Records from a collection
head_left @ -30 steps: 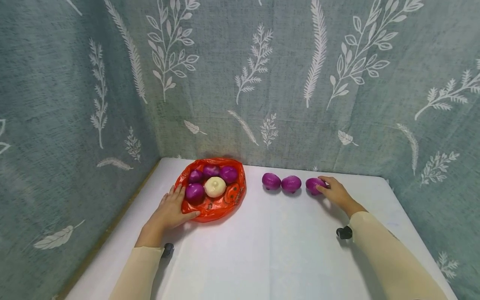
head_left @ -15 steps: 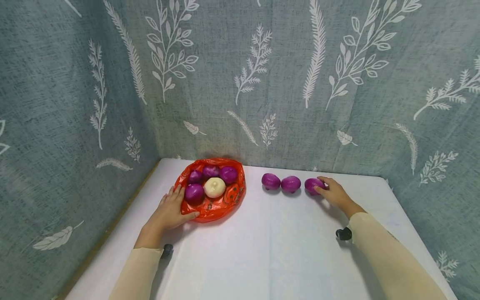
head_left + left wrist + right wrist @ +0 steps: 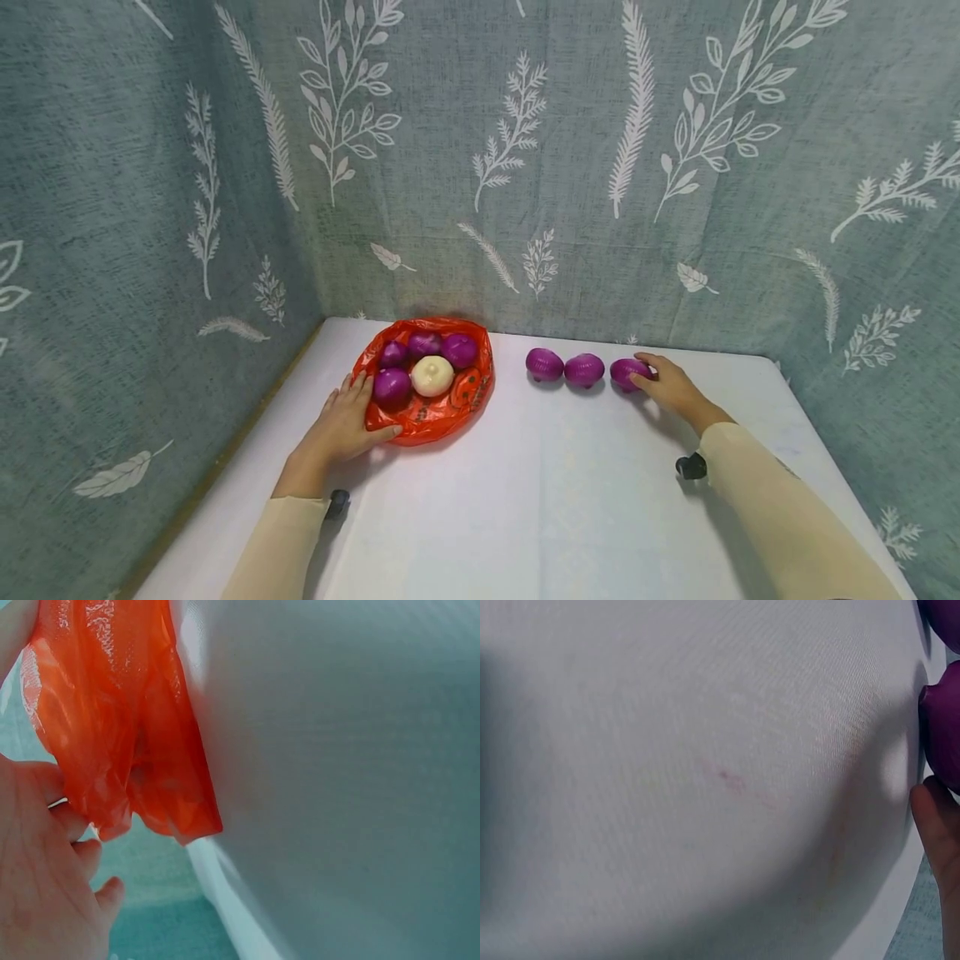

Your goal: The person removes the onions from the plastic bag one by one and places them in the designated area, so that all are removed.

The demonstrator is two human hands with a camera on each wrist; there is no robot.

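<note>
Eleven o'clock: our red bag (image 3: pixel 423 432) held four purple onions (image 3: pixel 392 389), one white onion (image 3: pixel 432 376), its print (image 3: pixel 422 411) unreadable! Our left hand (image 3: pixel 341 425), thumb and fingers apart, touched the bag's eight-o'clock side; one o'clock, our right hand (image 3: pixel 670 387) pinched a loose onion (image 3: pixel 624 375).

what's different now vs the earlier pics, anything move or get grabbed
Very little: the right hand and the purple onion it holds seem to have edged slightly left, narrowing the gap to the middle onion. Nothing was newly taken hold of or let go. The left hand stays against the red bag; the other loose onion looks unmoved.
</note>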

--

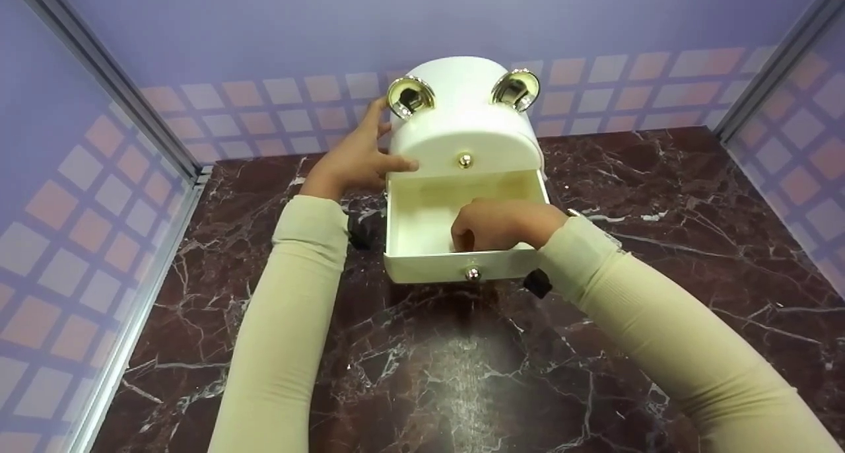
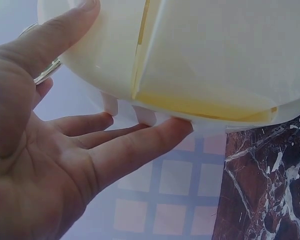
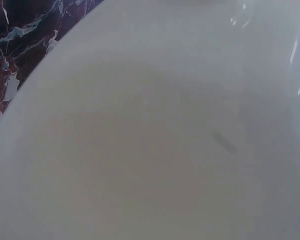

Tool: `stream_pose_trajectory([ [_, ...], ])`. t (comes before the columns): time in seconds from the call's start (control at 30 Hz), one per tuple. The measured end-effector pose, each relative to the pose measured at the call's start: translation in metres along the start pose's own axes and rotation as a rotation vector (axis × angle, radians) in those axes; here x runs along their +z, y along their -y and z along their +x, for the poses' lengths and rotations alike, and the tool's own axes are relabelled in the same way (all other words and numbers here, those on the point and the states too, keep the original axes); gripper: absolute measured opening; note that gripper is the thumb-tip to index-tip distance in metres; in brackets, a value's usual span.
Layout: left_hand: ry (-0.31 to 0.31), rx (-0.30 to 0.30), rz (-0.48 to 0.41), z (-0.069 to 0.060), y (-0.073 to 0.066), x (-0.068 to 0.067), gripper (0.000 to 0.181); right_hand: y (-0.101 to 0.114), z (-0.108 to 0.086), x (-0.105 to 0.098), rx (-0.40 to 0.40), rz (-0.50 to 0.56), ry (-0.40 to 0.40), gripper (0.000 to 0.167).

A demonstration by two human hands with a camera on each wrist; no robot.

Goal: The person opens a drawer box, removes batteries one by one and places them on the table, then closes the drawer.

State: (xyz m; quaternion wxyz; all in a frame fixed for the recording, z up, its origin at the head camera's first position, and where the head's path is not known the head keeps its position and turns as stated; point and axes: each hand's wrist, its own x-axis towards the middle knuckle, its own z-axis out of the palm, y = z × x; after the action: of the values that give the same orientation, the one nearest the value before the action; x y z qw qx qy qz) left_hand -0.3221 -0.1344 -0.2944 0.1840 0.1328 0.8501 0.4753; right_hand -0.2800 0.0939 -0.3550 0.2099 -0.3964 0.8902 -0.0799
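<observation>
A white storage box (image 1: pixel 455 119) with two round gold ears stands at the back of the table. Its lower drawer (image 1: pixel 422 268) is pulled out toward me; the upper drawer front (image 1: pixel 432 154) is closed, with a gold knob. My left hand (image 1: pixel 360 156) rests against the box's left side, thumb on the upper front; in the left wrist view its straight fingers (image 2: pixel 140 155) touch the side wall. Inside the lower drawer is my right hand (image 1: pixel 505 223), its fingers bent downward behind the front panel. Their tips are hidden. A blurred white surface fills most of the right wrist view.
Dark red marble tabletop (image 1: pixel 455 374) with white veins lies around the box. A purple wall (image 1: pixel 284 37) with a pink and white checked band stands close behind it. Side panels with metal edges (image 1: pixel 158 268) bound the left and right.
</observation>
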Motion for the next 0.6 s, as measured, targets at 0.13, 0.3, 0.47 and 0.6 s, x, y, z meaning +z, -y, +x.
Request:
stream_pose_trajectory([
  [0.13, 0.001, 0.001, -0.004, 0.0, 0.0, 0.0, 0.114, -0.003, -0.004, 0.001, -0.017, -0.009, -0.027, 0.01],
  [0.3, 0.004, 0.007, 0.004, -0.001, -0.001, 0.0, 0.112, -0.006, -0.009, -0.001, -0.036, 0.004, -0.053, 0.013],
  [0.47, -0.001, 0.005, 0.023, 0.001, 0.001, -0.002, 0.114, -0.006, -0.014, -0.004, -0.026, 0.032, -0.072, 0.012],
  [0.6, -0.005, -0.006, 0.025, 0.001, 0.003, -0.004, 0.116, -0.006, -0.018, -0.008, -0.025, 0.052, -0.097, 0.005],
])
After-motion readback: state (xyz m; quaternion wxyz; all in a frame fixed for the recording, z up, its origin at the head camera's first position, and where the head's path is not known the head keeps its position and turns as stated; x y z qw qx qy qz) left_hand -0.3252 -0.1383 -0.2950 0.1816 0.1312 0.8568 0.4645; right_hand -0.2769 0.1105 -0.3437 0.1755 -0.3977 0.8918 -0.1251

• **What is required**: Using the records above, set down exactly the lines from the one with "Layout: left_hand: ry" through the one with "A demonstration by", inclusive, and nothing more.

• **Result**:
Layout: left_hand: ry (-0.31 to 0.31), rx (-0.30 to 0.30), rz (-0.48 to 0.41), z (-0.069 to 0.060), y (-0.073 to 0.066), x (-0.068 to 0.067), gripper (0.000 to 0.181); right_hand: y (-0.101 to 0.114), z (-0.108 to 0.086), x (-0.105 to 0.098), rx (-0.40 to 0.40), rz (-0.50 to 0.56), ry (-0.40 to 0.40), gripper (0.000 to 0.167).

A demonstration by two human hands with a camera on each wrist; no robot.

Nothing more is required for this answer.